What’s then fascinating is that early the next morning, before dawn, Jesus gets up and goes off to find a nice quiet place to pray. “In the morning, while it was still very dark, he got up and went out to a deserted place, and there he prayed.”

This simple verse in the Bible is the most important one in this section of Mark’s Gospel. The quiet time that Jesus had was more important than anything else. This was what gave him the strength to do all the activities that he undertook. His meditation time, his time alone with God, was critical.

The Church’s tradition is that Mark wrote down his Gospel based on Peter’s recollection of events. So Mark’s Gospel is a special one for those of us here at St Peter’s College, because it’s based on Peter’s memory of the events, which he witnessed. You can just imagine Peter in his family home, with hordes of people outside demanding to be healed. Finally, when they all go, Peter and the others collapse into bed. The next day they get up and there are more people outside, demanding to see Jesus and be healed of their ailments; and where is Jesus?
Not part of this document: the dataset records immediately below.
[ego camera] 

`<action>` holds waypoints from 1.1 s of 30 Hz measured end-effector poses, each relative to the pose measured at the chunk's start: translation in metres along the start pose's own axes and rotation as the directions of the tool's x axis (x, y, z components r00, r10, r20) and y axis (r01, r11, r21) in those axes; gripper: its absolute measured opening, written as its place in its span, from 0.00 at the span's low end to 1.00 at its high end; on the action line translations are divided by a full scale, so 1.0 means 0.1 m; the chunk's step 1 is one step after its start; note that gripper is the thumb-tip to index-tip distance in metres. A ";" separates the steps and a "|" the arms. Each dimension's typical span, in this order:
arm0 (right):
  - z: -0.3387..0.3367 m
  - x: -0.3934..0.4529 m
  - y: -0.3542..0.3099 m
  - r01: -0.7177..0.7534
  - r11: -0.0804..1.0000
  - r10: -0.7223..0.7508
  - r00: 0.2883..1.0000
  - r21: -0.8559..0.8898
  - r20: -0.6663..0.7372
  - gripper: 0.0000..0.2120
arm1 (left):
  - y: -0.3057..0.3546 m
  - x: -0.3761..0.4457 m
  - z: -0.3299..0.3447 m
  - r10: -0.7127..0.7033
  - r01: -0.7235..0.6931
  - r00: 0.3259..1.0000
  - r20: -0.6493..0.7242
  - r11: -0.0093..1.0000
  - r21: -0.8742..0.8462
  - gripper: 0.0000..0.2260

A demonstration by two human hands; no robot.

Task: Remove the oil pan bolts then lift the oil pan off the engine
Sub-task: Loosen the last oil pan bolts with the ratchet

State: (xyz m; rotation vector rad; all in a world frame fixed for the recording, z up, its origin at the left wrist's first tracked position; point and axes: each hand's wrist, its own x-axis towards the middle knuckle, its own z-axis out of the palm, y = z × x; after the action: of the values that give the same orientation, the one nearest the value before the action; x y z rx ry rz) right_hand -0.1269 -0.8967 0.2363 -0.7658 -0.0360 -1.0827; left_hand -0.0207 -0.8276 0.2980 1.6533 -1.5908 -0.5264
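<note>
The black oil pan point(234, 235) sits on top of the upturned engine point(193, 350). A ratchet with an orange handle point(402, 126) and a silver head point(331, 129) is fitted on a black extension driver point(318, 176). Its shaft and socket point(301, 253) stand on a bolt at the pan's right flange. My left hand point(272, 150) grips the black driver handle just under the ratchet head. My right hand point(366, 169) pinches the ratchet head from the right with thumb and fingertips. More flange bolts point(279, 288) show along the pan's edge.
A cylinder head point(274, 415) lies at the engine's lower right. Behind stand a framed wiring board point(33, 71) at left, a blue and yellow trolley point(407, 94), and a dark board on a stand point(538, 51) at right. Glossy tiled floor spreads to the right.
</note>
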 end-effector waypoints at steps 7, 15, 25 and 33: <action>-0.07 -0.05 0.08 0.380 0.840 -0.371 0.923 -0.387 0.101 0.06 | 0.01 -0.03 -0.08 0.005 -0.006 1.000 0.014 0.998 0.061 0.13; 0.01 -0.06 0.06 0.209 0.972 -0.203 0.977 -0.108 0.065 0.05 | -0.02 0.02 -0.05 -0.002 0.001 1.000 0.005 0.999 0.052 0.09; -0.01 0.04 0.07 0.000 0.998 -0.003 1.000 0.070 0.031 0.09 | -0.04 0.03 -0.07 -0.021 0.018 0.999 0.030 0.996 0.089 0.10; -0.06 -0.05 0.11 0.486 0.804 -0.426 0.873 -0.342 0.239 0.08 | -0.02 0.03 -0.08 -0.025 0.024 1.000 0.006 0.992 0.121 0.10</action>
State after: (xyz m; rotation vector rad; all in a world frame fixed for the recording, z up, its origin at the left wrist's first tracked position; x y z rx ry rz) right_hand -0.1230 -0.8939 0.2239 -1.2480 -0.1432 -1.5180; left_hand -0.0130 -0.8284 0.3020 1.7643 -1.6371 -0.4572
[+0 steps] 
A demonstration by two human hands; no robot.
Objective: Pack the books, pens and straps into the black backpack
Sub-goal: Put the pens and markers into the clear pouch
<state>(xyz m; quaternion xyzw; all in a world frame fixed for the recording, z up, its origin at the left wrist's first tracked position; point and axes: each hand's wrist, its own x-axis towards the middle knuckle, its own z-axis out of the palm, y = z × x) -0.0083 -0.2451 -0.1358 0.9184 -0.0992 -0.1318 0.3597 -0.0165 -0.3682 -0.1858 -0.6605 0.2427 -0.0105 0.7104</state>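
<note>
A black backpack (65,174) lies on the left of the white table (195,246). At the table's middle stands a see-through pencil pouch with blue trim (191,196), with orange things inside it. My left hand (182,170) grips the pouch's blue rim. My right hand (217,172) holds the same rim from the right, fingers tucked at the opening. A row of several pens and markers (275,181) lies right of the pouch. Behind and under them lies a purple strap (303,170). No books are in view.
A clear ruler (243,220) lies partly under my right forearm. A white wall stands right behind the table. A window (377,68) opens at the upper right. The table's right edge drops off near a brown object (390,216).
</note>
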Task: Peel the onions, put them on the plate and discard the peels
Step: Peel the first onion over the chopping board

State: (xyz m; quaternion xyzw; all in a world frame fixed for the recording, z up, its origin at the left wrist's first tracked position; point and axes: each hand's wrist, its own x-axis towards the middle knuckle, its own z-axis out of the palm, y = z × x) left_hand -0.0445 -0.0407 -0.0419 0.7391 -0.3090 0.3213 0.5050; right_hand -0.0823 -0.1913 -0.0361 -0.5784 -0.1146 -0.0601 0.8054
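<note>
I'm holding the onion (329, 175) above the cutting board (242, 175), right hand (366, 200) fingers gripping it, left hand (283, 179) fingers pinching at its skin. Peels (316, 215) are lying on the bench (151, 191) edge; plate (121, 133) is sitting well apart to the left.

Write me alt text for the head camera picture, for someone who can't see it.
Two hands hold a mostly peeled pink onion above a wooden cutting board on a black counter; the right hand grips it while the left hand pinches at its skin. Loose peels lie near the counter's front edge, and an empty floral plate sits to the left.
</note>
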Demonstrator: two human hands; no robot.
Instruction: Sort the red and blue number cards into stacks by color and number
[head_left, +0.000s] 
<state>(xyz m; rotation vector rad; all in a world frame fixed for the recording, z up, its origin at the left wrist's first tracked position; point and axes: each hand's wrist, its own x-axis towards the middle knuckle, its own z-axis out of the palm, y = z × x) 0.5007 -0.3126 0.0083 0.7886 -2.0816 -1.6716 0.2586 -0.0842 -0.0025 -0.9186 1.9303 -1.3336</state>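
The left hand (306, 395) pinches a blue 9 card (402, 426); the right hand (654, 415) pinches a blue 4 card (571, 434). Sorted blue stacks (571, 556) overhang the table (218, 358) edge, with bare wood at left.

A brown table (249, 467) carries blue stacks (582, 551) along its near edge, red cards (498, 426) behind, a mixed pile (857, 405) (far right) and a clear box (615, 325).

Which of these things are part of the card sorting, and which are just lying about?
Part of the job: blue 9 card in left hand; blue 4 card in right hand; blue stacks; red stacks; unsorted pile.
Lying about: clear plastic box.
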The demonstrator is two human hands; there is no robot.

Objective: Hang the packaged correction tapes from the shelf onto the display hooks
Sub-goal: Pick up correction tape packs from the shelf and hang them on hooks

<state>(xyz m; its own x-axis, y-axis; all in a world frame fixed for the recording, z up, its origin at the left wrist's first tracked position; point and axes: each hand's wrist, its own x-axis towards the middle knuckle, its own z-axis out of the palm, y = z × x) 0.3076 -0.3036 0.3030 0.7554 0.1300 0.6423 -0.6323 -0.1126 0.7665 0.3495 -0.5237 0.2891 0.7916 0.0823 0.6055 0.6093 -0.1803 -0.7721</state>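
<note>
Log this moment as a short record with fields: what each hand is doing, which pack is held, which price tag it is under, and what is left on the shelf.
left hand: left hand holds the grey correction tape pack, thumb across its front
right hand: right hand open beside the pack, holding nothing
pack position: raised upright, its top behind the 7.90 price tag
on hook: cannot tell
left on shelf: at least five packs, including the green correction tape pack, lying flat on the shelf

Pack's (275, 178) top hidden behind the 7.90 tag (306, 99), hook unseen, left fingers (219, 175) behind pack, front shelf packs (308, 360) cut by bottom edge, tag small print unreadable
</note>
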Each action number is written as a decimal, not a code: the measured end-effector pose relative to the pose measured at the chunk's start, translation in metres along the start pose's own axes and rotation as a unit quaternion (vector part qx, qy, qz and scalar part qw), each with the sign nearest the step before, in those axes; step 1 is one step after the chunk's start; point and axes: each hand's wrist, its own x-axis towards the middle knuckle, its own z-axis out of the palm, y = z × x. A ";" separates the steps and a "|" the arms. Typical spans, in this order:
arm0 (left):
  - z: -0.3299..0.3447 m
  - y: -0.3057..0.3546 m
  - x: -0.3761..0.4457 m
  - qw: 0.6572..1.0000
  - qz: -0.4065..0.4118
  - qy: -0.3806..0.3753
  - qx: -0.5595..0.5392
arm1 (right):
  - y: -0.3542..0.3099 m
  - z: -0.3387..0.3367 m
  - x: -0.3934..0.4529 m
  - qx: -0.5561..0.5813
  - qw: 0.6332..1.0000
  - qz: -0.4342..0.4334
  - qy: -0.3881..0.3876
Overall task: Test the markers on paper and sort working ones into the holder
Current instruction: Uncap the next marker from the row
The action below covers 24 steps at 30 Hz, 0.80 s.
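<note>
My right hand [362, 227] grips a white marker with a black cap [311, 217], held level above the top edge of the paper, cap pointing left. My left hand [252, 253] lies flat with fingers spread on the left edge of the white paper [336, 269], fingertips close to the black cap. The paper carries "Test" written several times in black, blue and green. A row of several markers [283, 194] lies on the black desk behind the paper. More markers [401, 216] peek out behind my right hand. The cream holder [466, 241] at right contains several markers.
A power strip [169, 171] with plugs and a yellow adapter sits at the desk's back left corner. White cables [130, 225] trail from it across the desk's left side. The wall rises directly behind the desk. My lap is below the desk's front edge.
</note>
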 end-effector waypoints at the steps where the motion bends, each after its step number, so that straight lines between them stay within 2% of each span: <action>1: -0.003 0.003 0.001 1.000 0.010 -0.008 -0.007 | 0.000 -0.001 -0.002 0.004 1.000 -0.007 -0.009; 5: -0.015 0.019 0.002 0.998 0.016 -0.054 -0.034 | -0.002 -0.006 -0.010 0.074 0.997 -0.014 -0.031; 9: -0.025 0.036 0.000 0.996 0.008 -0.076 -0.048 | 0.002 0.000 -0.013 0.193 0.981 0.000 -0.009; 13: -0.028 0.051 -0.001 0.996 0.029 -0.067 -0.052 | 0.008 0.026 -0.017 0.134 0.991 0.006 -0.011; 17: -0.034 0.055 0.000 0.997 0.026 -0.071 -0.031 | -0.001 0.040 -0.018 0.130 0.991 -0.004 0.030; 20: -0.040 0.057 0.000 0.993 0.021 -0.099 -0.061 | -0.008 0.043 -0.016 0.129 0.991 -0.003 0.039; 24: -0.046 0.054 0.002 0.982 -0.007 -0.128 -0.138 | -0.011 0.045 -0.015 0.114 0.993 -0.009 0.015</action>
Not to be found! So they all go out looking for him, eventually find him, and say, “Everyone is searching for you.” But Jesus doesn’t go back to Peter’s house to heal more people, because he has a message which is much greater: it’s not just about him healing people – he has a message about God’s love, which everyone needs to hear.

The message about God’s love would spread across the world eventually. This message, that all people were equally loved by God, and that we needed to love our neighbours in response to God’s love, was the most important and critical activity Jesus would undertake. But he would only have the energy to do that, if he had his quiet time: his time with God.

Last time I wrote about noticing the beauty around you. That’s really important. You will be more likely to do that, if you also have some quiet time. Quiet time, prayer time, meditation time, whatever you like to call it, will give you the strength to get through the busy times and do what God is calling you to do. It’s the foundation of everything else.